# BRIEF
Your answer should be the exact lines of the data below from the one containing "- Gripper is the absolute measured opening" through the one containing "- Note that"; please include nothing else.

# DATA EXCERPT
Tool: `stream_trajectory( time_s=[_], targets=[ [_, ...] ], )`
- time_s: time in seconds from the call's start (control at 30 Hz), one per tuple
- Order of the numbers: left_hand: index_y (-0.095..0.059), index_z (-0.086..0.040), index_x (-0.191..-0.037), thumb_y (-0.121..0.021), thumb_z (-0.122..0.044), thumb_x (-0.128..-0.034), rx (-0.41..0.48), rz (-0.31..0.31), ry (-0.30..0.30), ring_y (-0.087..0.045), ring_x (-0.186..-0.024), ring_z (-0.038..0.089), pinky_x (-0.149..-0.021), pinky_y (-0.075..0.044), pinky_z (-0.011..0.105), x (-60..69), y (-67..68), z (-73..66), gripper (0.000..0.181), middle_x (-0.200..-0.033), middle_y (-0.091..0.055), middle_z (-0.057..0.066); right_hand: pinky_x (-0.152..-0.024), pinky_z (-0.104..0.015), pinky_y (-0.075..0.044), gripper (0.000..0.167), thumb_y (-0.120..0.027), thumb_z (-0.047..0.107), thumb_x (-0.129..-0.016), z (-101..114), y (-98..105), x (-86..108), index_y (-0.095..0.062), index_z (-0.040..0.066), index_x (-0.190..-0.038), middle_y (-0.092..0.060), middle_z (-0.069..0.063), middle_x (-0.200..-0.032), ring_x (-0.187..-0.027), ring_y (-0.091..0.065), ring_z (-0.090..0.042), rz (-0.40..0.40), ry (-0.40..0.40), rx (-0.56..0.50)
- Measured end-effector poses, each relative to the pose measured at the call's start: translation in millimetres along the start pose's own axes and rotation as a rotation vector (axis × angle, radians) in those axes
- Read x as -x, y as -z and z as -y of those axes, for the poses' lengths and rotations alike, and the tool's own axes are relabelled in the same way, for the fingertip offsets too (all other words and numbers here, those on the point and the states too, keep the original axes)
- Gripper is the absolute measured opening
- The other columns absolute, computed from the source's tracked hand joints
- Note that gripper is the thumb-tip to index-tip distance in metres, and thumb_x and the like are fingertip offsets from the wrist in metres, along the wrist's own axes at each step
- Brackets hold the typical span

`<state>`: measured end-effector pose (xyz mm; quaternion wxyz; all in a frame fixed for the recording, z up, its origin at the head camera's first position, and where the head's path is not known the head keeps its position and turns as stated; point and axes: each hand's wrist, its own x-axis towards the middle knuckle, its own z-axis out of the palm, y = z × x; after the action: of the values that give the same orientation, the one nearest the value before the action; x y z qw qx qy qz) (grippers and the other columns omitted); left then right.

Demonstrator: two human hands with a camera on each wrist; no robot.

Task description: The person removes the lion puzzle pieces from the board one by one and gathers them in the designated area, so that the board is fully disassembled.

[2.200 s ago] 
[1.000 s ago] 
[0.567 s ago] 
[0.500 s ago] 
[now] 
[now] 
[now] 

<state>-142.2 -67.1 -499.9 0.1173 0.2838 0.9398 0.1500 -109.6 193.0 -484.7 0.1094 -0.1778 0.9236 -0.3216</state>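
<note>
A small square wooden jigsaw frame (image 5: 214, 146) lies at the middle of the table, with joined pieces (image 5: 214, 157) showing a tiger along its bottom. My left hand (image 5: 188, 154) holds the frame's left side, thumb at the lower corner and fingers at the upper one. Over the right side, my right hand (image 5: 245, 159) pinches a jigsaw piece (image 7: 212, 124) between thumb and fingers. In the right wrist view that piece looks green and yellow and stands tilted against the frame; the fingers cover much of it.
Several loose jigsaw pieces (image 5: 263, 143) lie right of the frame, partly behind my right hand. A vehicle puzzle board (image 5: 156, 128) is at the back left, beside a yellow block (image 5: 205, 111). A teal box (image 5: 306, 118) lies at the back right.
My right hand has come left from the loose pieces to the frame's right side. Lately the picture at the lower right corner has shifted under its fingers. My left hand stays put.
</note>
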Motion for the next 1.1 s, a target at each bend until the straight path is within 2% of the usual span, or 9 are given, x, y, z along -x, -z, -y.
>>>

# OUTPUT OF THE TASK
- Gripper is the absolute measured opening
- The other columns absolute, computed from the source's tracked hand joints
- Note that gripper is the thumb-tip to index-tip distance in metres, and thumb_x and the like are fingertip offsets from the wrist in metres, along the wrist's own axes at each step

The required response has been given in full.